Activity -> Each line of the material must be returned exactly.

The data ->
┌──
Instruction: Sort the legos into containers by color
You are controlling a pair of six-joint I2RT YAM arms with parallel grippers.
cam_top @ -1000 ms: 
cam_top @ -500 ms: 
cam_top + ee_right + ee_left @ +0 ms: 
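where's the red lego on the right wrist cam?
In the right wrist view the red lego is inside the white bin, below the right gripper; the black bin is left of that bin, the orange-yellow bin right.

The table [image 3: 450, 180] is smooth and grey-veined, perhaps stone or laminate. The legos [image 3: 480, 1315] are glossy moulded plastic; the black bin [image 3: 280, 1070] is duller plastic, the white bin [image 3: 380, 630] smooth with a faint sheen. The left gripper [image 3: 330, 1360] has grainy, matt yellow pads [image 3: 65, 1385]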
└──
Solution to the problem ->
Instruction: Sort the legos into containers by color
You are controlling a pair of six-joint I2RT YAM arms with parallel grippers.
cam_top @ -1000 ms: 
cam_top @ -500 ms: 
cam_top + ee_right + ee_left @ +0 ms: 
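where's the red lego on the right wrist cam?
In the right wrist view the red lego is inside the white bin, below the right gripper; the black bin is left of that bin, the orange-yellow bin right.

The table [image 3: 450, 180] is smooth and grey-veined, perhaps stone or laminate. The legos [image 3: 480, 1315] are glossy moulded plastic; the black bin [image 3: 280, 1070] is duller plastic, the white bin [image 3: 380, 630] smooth with a faint sheen. The left gripper [image 3: 330, 1360] has grainy, matt yellow pads [image 3: 65, 1385]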

With that, the exercise is complete.